The Directors Responsibilities When a Company Becomes Insolvent
For company directors, the onset of insolvency marks a critical juncture where their duties and responsibilities fundamentally change.
No longer is their primary focus solely on promoting the success of the company for the benefit of its shareholders. Instead, the law dictates a significant shift in allegiance: to the creditors.
Understanding this change and acting accordingly is paramount.
Failure to do so can lead to serious consequences for directors, including personal liability for company debts and disqualification from acting as a director in the future.
Directors key responsibilities when insolvent
1. The Paramount Duty to Creditors:
The most significant change is the overriding duty to act in the best interests of the company's creditors as a whole. This means that any decisions made must prioritise minimising potential losses to those the company owes money to.
This duty arises when directors know, or ought to know, that the company is insolvent or is likely to become so.
2. Avoiding Wrongful Trading:
One of the most significant risks directors face in insolvency is wrongful trading. This occurs if a director continues to trade the company and incur further debts when they know, or ought to have concluded, that there was no reasonable prospect of the company avoiding insolvent liquidation or administration. The law doesn't prohibit trading while insolvent outright, but it does penalise directors who worsen the position of creditors by doing so without a reasonable belief that the company can be rescued.
If found guilty of wrongful trading, a director can be held personally liable for the losses incurred by creditors from the point at which they should have ceased trading.
3. Avoiding Fraudulent Trading:
A more serious offence is fraudulent trading, which involves carrying on the business of the company with the intent to defraud creditors or for any fraudulent purpose. This requires proof of dishonesty and can lead to unlimited personal liability and criminal prosecution.
4. Preserving Company Assets:
Directors have a responsibility to preserve and protect the company's assets once insolvency is apparent. This means not disposing of assets at an undervalue or for personal gain, as these actions can be investigated and potentially reversed by an Insolvency Practitioner.
The assets are effectively held for the benefit of the creditors.
5. Treating Creditors Equally (Avoiding Preferences):
Directors must not show preferential treatment to certain creditors over others. Making payments or transferring assets to a particular creditor (especially if they are connected to the director) shortly before the company enters a formal insolvency procedure can be deemed a "preference" and potentially be challenged and reversed by an Insolvency Practitioner.
6. Cooperation with the Insolvency Practitioner:
Once a formal insolvency procedure like liquidation or administration commences, the directors have a legal duty to cooperate fully with the appointed Insolvency Practitioner (the liquidator or administrator). This includes providing all relevant company records, information, and explanations regarding the company's affairs and their conduct. Failure to cooperate is a serious matter.

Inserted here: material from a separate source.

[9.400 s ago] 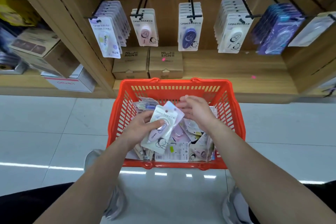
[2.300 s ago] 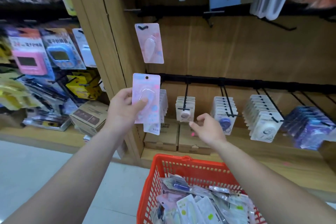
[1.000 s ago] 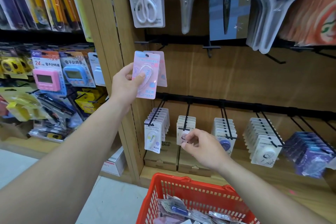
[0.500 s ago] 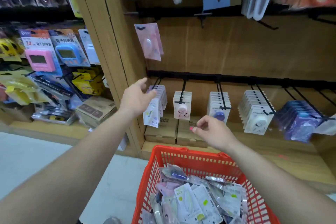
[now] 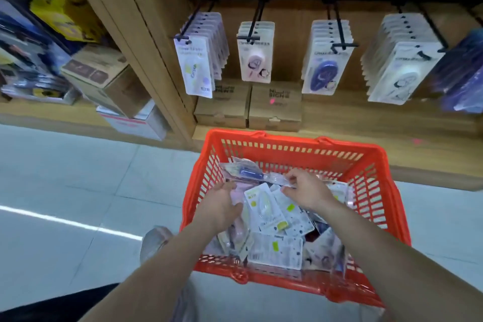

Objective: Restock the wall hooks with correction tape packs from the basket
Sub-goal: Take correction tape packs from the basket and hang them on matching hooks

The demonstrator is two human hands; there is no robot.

7. Providing Information (Statement of Affairs):
In most insolvency procedures, directors are required to provide a detailed statement of the company's financial affairs to the Insolvency Practitioner. This document outlines the company's assets and liabilities, providing a clear picture for the IP and the creditors.
8. Seeking Professional Advice:
Crucially, directors of a company facing potential or actual insolvency have a responsibility to seek qualified professional advice without delay. Consulting with a licensed Insolvency Practitioner is vital to understand the company's true financial position, the available options, and the directors' personal responsibilities and potential liabilities. An IP can guide directors through the complexities of insolvency law and help them make informed decisions that are in the best interests of the creditors.
Potential Consequences of Failing Responsibilities
Failing to adhere to these responsibilities can lead to:
- Personal Liability: As mentioned, directors can be held personally liable for certain company debts, particularly in cases of wrongful trading or fraudulent trading.
- Director Disqualification: The Insolvency Service can investigate the conduct of directors of insolvent companies. If they find evidence of unfit conduct, including breaches of their duties, directors can be disqualified from acting as a director of any company for a period of up to 15 years under the Company Directors Disqualification Act 1986.
- Criminal Prosecution: In severe cases, such as fraudulent trading, directors can face criminal charges.
Conclusion
The point of insolvency is a critical turning point for company directors. The focus shifts decisively to protecting the interests of creditors.
By understanding their heightened responsibilities, acting with integrity, and crucially, seeking timely professional advice from a licensed Insolvency Practitioner, directors can navigate the challenging landscape of corporate insolvency and mitigate the potential personal consequences.